Volume and complexity
It may seem small when compared with unstructured data but in relation to structured data, information is big in volume and complexity. As mentioned above, we can't just extract it and use it - it's not always user-friendly. We need to normalise, cleanse and consolidate it into one system first before we can gain insight into the data. No one wants to look at millions of accounting transactions in a spreadsheet, so it is necessary to provide the reporting and insight to identify anything that is relevant. There is also the issue of redundant data, as with the review of structured data, it is important to remove any duplicative data or anything unnecessary to the scope of the dispute.
Transparency of costs
It's become more straightforward to provide costs for collecting unstructured data. Comparatively, it's more difficult to predict the costs for collecting data from ERP systems where data is spread across tens or hundreds of database tables and we need to understand how the database tables relate to each other and how the system retrieves or provides information from / to other systems. Even after the collection, it will be necessary to recreate the database for the purpose of extracting, normalising, cleaning and presenting the information in a format that can be analysed or reviewed efficiently.
Conclusions
If we were not thinking about structured data before, we should be now. It flows through all business-critical processes from something as complex as an inventory management system or through a series of Microsoft Excel spreadsheets recording the same information. When it comes to disputes, valuable insights can be gained from the data that sits in these business applications. In this context, we refer to insights not driven purely by qualitative information or the analysis of small samples, but, for example, by testing complete populations of transactions and quantification of associated damages, providing concrete data-driven fact-based views of a case. By reviewing 100 percent of all records rather than only considering one aspect of a case, any analysis is more accurate.

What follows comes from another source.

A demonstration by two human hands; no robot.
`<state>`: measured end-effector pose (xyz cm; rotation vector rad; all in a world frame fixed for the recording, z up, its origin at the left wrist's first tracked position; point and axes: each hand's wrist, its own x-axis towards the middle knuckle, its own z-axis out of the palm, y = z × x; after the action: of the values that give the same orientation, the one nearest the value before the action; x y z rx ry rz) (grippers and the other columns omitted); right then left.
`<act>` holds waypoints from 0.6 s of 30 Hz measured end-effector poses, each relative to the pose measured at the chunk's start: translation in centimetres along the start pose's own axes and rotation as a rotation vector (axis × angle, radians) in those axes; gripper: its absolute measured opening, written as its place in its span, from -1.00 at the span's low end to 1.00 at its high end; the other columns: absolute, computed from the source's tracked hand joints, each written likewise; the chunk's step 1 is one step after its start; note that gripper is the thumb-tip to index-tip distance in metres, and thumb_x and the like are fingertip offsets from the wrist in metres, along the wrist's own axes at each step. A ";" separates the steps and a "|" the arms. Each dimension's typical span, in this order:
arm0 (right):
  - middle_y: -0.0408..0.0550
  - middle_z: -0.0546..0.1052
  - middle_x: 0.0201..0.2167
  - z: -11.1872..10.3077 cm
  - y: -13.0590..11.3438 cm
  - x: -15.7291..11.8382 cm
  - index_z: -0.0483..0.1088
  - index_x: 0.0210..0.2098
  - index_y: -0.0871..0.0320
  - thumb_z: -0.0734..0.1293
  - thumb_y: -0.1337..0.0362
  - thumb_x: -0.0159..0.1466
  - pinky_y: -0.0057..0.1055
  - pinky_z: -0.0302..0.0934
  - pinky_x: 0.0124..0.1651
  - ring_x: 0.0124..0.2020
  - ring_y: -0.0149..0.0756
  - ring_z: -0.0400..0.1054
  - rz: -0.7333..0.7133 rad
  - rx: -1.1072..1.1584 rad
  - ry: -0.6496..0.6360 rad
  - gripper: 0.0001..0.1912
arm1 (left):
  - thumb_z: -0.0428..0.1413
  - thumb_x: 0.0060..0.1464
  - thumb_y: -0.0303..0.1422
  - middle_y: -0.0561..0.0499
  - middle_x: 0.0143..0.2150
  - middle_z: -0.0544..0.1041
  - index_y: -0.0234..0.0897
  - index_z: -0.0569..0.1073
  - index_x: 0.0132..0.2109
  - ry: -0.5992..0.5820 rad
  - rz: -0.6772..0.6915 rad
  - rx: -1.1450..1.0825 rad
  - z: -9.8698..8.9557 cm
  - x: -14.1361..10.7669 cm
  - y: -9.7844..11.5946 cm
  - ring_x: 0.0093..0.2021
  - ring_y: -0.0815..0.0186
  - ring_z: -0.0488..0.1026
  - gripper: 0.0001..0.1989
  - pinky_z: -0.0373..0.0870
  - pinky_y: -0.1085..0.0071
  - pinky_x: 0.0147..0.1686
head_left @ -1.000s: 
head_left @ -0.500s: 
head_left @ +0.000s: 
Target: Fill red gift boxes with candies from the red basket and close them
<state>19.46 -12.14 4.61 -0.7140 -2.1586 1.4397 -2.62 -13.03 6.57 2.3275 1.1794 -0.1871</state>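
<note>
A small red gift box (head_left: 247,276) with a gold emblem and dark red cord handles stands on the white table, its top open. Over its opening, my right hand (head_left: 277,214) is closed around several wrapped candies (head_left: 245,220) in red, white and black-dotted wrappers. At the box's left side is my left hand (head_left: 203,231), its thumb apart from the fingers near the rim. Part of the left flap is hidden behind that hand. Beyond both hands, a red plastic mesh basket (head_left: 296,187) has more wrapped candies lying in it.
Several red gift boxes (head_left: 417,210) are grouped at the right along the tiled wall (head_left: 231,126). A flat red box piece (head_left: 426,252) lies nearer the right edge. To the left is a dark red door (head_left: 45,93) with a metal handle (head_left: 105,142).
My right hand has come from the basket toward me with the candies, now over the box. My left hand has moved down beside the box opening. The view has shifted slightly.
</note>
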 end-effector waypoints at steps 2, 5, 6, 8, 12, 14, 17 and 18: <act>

We started off this piece by comparing structured data against unstructured data but when we start planning for a dispute, we shouldn't be thinking about them in isolation. They both have their merits in a dispute and they complement each other. It's easy to disregard structured data due to its perceived complexity and the expense to preserve and collect it, especially in an age where better transparency of costs is demanded, (one of the drivers for Practice Direction 51u was perceived excessive cost in disclosure) but ignoring it for these reasons can leave you without the necessary evidence. If you have the right people with the right experience, you should be able to confidently implement an efficient workflow and predict the associated costs.